Leave the images aside and copy out the whole listing, exact to the word.

* _RECORDED INFORMATION_:
- Opening Delimiter -

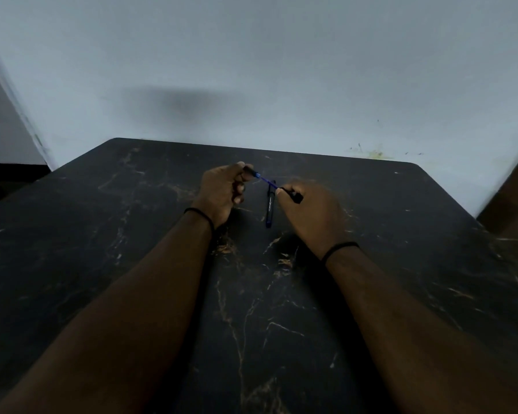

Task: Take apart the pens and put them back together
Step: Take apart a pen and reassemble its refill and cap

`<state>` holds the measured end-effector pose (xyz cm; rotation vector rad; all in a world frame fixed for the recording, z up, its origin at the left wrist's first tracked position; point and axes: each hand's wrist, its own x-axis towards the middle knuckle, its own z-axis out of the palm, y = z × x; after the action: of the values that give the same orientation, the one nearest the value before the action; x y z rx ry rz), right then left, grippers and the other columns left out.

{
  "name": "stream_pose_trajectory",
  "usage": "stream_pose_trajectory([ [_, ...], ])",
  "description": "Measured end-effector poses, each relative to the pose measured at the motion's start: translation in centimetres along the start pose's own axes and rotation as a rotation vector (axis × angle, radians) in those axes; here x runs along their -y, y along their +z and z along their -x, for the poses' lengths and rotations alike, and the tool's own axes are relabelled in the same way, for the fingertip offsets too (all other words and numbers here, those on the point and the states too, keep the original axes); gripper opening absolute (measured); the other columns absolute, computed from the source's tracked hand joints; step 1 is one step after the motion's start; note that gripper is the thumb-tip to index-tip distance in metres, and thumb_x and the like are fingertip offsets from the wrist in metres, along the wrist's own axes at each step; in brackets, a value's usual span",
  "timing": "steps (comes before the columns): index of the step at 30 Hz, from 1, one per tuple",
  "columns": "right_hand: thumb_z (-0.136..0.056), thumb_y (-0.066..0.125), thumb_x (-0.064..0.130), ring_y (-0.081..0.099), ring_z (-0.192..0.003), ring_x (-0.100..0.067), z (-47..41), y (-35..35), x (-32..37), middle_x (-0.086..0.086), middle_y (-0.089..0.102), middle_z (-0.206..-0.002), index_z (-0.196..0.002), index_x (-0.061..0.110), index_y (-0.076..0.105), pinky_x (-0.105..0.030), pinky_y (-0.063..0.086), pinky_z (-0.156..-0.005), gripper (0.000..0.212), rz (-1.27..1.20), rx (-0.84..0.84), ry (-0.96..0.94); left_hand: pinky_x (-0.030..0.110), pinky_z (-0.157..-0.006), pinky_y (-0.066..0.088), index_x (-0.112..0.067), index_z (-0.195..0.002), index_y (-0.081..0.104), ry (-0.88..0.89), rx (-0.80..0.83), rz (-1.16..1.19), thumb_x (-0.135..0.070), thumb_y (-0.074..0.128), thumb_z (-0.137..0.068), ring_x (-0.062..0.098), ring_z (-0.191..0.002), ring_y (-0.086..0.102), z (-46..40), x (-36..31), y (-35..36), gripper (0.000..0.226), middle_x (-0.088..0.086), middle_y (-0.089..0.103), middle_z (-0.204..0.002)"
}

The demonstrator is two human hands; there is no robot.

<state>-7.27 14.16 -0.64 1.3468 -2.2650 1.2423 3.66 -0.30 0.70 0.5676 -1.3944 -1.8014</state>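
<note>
Two bare forearms reach forward over a dark tabletop, each wrist wearing a thin black band. The left hand [222, 191] is curled closed, its thumb and fingertips pinching the blue end of a thin blue refill [265, 180]. The refill slants down and to the right, bridging the gap between the hands. The right hand [310, 212] is also closed, with thumb and forefinger gripping a short black pen piece [293, 195] where the far end of the refill meets it; whether the refill sits inside that piece or only touches it cannot be told. Both hands hover just above the surface, near each other, roughly midway between the left and right edges of the table and closer to its far edge than to the near one. On the table between and just below the hands lies a second pen [269, 206], black with a blue tip at its near end, lying lengthwise toward the viewer and apart from both hands. The table [132, 264] is black with pale, gold-tinted marble veins, and its far edge stands against a plain pale wall [281, 70].
</note>
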Motion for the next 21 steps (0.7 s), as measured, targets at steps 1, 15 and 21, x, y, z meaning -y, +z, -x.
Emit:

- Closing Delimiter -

* _TASK SOLUTION_:
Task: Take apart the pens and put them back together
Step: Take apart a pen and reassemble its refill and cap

`<state>` holds the measured end-effector pose (xyz cm; rotation vector rad; all in a world frame fixed for the recording, z up, its origin at the left wrist's first tracked position; point and axes: each hand's wrist, its own x-axis towards the middle knuckle, its own z-axis out of the palm, y = z × x; after the action: of the values that give the same orientation, the one nearest the value before the action; x y z rx ry rz), right then left, grippers and the other columns left out.

{
  "name": "stream_pose_trajectory",
  "usage": "stream_pose_trajectory([ [_, ...], ])",
  "description": "Measured end-effector poses, each relative to the pose measured at the motion's start: translation in centimetres along the start pose's own axes and rotation as a rotation vector (axis × angle, radians) in those axes; here x runs along their -y, y along their +z and z along their -x, for the poses' lengths and rotations alike, and the tool's own axes are relabelled in the same way, for the fingertip offsets too (all other words and numbers here, those on the point and the states too, keep the original axes); gripper opening absolute (measured); the other columns absolute, computed from the source's tracked hand joints; step 1 is one step after the motion's start; note that gripper is the thumb-tip to index-tip distance in metres, and thumb_x and the like are fingertip offsets from the wrist in metres, along the wrist's own axes at each step; in brackets, a value's usual span",
  "timing": "steps (comes before the columns): index of the step at 30 Hz, from 1, one per tuple",
  "columns": "right_hand: thumb_z (-0.136..0.056), thumb_y (-0.066..0.125), thumb_x (-0.064..0.130), ring_y (-0.081..0.099), ring_z (-0.192..0.003), ring_x (-0.100..0.067), z (-47..41), y (-35..35), x (-32..37), middle_x (-0.086..0.086), middle_y (-0.089..0.102), middle_z (-0.206..-0.002), index_z (-0.196..0.002), index_x (-0.061..0.110), index_y (-0.076..0.105), pinky_x (-0.105..0.030), pinky_y (-0.063..0.086), pinky_z (-0.156..-0.005), gripper (0.000..0.212), rz (-1.27..1.20), rx (-0.84..0.84), ry (-0.96..0.94); left_hand: pinky_x (-0.030..0.110), pinky_z (-0.157..-0.006), pinky_y (-0.066..0.088), index_x (-0.112..0.067), index_z (-0.195..0.002), index_y (-0.081..0.104), ry (-0.88..0.89), rx (-0.80..0.83), rz (-1.16..1.19), thumb_x (-0.135..0.070), thumb_y (-0.074..0.128), thumb_z (-0.137..0.068), ring_x (-0.062..0.098), ring_z (-0.191..0.002), ring_y (-0.086..0.102), z (-46..40), x (-36..31), y (-35..36), gripper (0.000..0.226), middle_x (-0.088..0.086), middle_y (-0.089..0.103), middle_z (-0.204..0.002)"
}

The demonstrator is two human hands; there is no robot.

<state>-7.27 14.16 -0.64 1.3468 -2.2650 1.2423 3.66 -0.30 0.70 0.5676 -1.3944 -1.8014</state>
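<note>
Two bare forearms reach forward over a dark tabletop, each wrist wearing a thin black band. The left hand [222, 191] is curled closed, its thumb and fingertips pinching the blue end of a thin blue refill [265, 180]. The refill slants down and to the right, bridging the gap between the hands. The right hand [310, 212] is also closed, with thumb and forefinger gripping a short black pen piece [293, 195] where the far end of the refill meets it; whether the refill sits inside that piece or only touches it cannot be told. Both hands hover just above the surface, near each other, roughly midway between the left and right edges of the table and closer to its far edge than to the near one. On the table between and just below the hands lies a second pen [269, 206], black with a blue tip at its near end, lying lengthwise toward the viewer and apart from both hands. The table [132, 264] is black with pale, gold-tinted marble veins, and its far edge stands against a plain pale wall [281, 70].
</note>
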Motion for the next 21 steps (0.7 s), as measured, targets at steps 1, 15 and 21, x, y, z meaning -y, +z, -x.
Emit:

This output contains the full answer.